### PROBLEM TO WORK ON:
Locate the word "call" in the material, then show every line that holds it.

### INFORMATION SUPPLIED:
::::
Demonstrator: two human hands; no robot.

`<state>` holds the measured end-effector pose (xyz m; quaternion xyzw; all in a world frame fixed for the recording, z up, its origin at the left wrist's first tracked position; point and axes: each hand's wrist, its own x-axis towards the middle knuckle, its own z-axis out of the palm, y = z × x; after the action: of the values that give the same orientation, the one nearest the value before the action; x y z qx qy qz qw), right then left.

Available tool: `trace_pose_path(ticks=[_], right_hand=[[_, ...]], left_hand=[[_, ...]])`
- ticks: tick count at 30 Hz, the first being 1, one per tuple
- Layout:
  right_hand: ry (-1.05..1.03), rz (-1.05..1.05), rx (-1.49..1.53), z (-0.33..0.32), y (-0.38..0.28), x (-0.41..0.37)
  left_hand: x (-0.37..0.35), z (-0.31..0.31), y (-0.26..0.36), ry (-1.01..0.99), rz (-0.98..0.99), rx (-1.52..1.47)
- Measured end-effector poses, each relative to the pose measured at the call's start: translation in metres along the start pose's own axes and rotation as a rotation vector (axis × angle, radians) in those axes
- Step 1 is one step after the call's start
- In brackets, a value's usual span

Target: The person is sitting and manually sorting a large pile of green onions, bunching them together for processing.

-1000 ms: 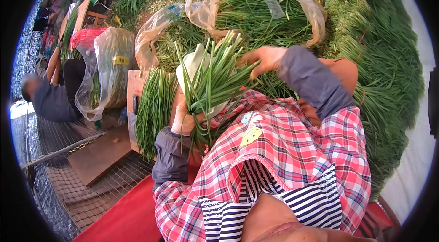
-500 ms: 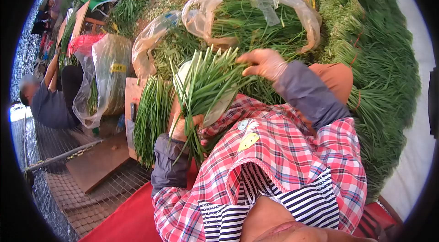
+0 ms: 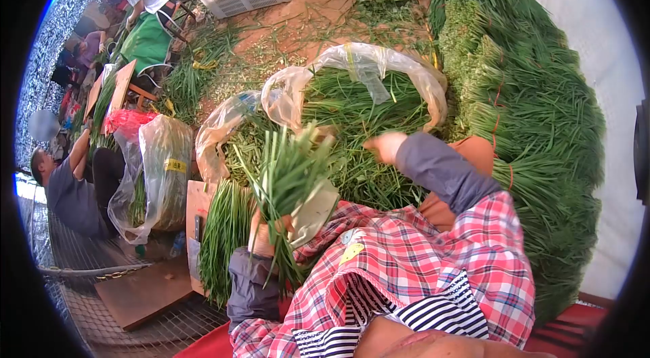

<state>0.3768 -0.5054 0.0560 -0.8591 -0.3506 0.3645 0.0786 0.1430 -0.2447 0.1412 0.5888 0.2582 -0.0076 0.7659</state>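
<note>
By the right edge of the board point(image 3: 200, 197), the left hand point(image 3: 261, 236) clasps green stalks point(image 3: 288, 167) slanting lengthwise outward; past a gap, the right hand point(image 3: 388, 147) blurs, spread and hold unclear.

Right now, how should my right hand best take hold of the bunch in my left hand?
Probably just above your left hand, coming from the right: the bunch gathers at that hand and fans out above it, and your right hand is on that side.

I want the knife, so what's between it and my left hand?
A pile of long green stalks lies on the board between the knife and your left hand, as the head view shows.
</note>
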Motion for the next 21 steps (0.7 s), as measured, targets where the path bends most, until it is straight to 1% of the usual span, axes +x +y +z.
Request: trace_pose_path(ticks=[2, 3, 4, 6, 9, 10, 12, 13, 14, 16, 18, 19, 20, 21], right_hand=[[-0.27, 0.185, -0.43, 0.006, -0.025, -0.03], [-0.259, 0.131, -0.126, 0.001, -0.019, -0.033], [-0.278, 0.031, 0.247, 0.009, -0.016, -0.026], [-0.309, -0.175, 1.022, 0.045, -0.014, -0.003], [-0.524, -0.02, 1.912, 0.056, -0.05, 0.028], [-0.354, -0.281, 1.987, 0.053, -0.064, 0.026], [0.027, -0.798, 2.055, 0.041, -0.088, 0.009], [-0.019, -0.627, 2.223, 0.039, -0.094, 0.004], [-0.118, -0.56, 2.358, 0.032, -0.099, 0.001], [-0.178, -0.504, 2.322, 0.032, -0.087, 0.006], [-0.115, -0.468, 2.363, 0.028, -0.086, -0.004], [-0.085, -0.45, 2.385, 0.027, -0.087, -0.009], [-0.047, -0.464, 2.339, 0.028, -0.088, -0.009], [-0.011, -0.479, 2.291, 0.03, -0.089, -0.009]], left_hand=[[0.009, 0.0, 0.012, 0.029, 0.026, 0.118], [0.016, -0.003, 0.006, 0.023, 0.127, 0.068], [0.026, -0.002, 0.004, 0.01, 0.173, 0.039], [0.041, 0.012, 0.009, 0.009, 0.192, 0.08], [0.055, 0.059, 0.015, 0.059, 0.56, 0.832], [0.056, 0.075, 0.012, 0.066, 0.673, 1.085], [0.054, 0.099, 0.004, -0.023, 0.454, 1.298], [0.055, 0.106, -0.006, 0.005, 0.654, 1.353], [0.049, 0.107, -0.013, -0.084, 0.61, 1.253], [0.032, 0.106, 0.004, -0.233, 0.422, 1.121], [0.035, 0.076, -0.003, -0.346, 0.47, 0.759], [0.031, 0.07, 0.013, -0.391, 0.298, 0.58], [0.036, 0.058, 0.013, -0.364, 0.225, 0.353], [0.042, 0.053, 0.009, -0.301, 0.203, 0.124]])
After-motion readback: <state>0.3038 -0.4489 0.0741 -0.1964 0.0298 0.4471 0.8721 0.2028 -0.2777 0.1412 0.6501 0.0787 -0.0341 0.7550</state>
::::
### ANSWER TO THIS PROBLEM:
- Measured end-effector poses, each relative to the pose measured at the call's start: translation in metres along the start pose's own axes and rotation as a rotation vector (axis × angle, radians) in those axes
- Step 1 is one step after the call's start

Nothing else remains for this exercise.